Scrivere il nome di qualcuno non significa necessariamente condannarlo, ma prendere la decisione di perdonarlo, o, addirittura, quello che può uscire dalla nostra penna è il nome di qualcuno che noi stessi abbiamo tradito, e da cui vorremmo essere perdonati. Una mostra drammatica, un viaggio che è prima di tutto un viaggio interiore, un dialogo con se stessi, un percorso di riflessione da cui possiamo uscire cambiati, rivolti verso il bene come frutto di una decisione consapevole, fatti come siamo di luce e oscurità. Un percorso che sembra lasciarci una domanda che l'artista ha posto prima di tutto a sé e che ora pone a noi come provocazione: "Dove stai andando? Sei pronto a cambiare?".
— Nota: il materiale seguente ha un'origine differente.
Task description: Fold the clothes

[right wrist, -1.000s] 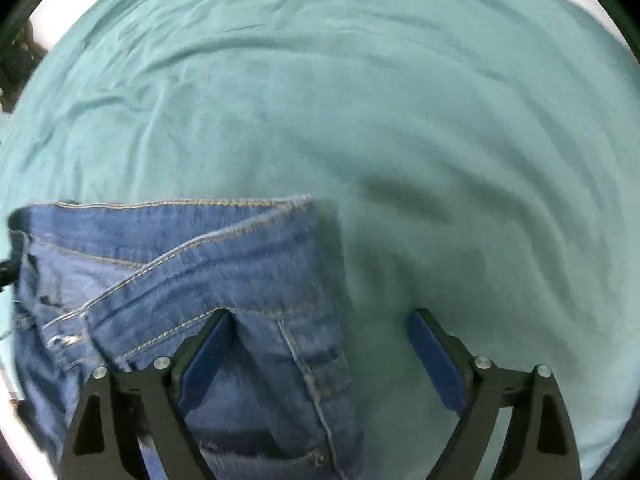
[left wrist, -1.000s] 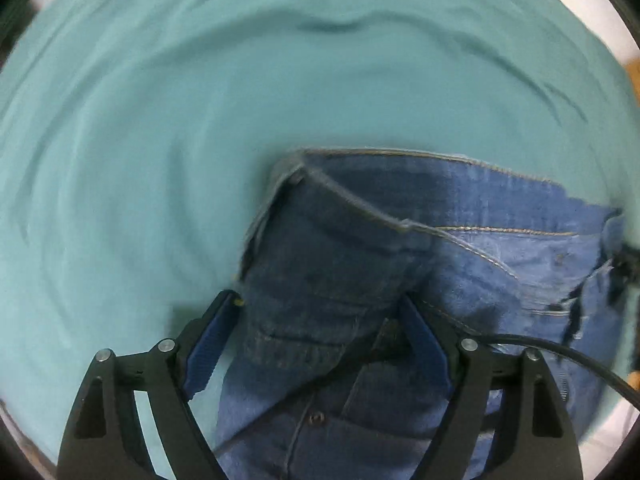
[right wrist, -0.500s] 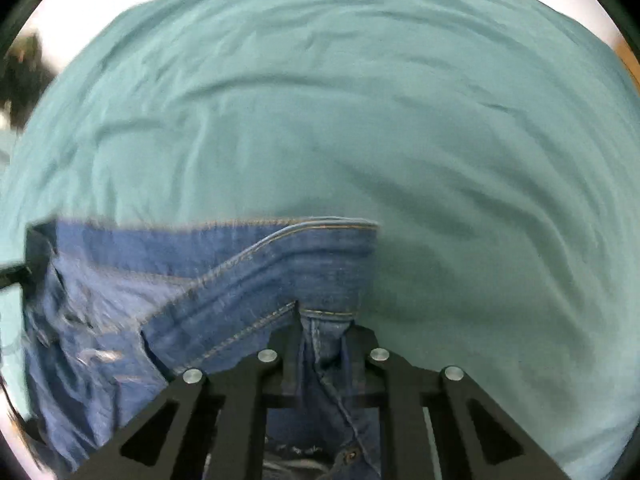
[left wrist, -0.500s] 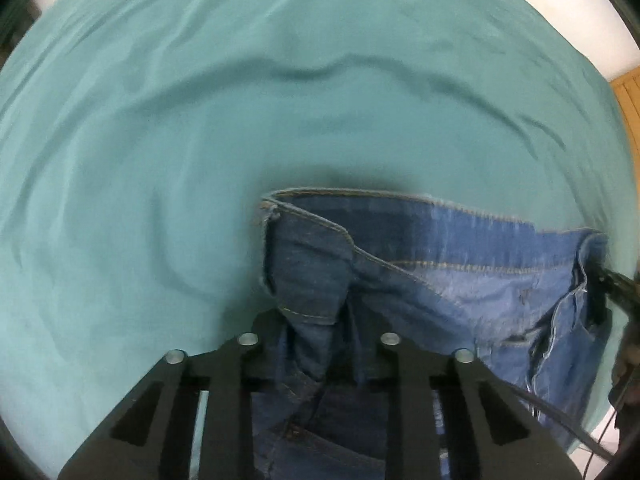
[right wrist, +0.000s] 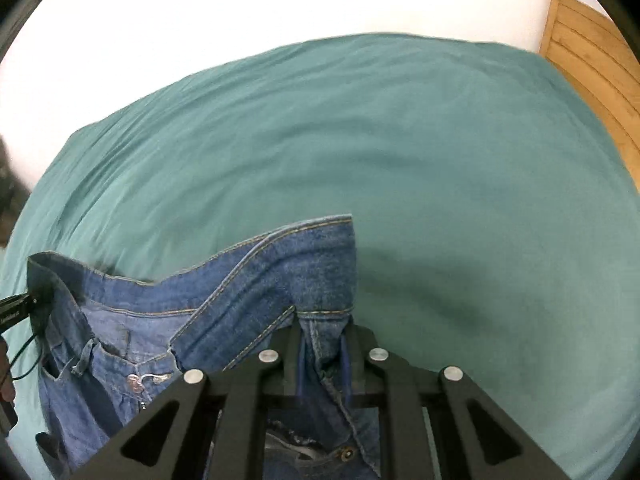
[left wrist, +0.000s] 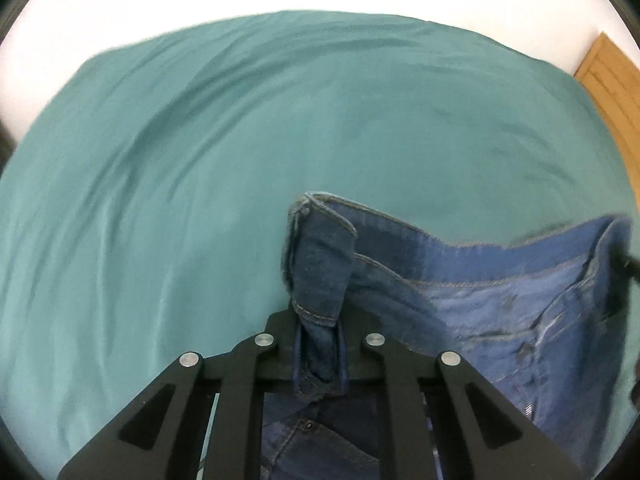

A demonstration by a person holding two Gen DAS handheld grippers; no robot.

Prima di essere esposta a Venezia, In Dante Veritas si è svolta con largo successo di pubblico e critica al Museo di Stato di San Pietroburgo, diventando la mostra più visitata in città, con un afflusso di oltre 200mila visitatori in soli 3 mesi. Inaugurata lo scorso 7 maggio all'Arsenale di Venezia, la mostra è aperta al pubblico fino al 26 novembre, per tutta la durata della Biennale Arte. È accompagnata da un importante catalogo edito da Skira.


VASILY KLYUKIN
Nato a Mosca nel 1976, Vasily Klyukin, dopo studi nel campo della finanza e una brillante carriera negli affari come fondatore di una banca e di un fondo immobiliare, si trasferisce a Montecarlo nel 2011 per dedicarsi completamente all'arte nelle sue diverse forme: architettura, scultura, design e scrittura. Raggiunge la notorietà con il volume "Designing Legends" del 2013 (Skira), dove pubblica una raccolta dei suoi concept architettonici più visionari, suscitando reazioni controverse ma anche grande ispirazione tra bambini e ragazzi, che sfogliando quelle pagine decidono di dedicarsi all'architettura. Dal suo interesse originario per l'architettura, Klyukin, riducendo la scala delle sue opere si volge poi alla scultura - che mostra un forte gusto per il design - inventando nel 2016 la tecnica detta "live sculpture", creando sculture composte da lastre d'acciaio incastrate tra loro, conferendo all'opera la mobilità delle pagine di un libro. Nel 2017 la sua statuetta della "Golden Madonina" realizzata con questa tecnica è il premio ufficiale Design Prize per la Milano Design Week. Nel 2016 pubblica il romanzo fantascientifico "Collective Mind", al cui seguito sta attualmente lavorando. Tra i diversi enti, Klyukin sostiene amfAR, la fondazione di Elton John per la ricerca sull'AIDS, e le sue opere si trovano spesso ad importanti aste di beneficienza. Tra i suoi collezionisti ricordiamo Alberto II, Principe di Monaco, Charles Saatchi, Sir Leonard Blavatnik, Eva Longoria e Leonardo di Caprio.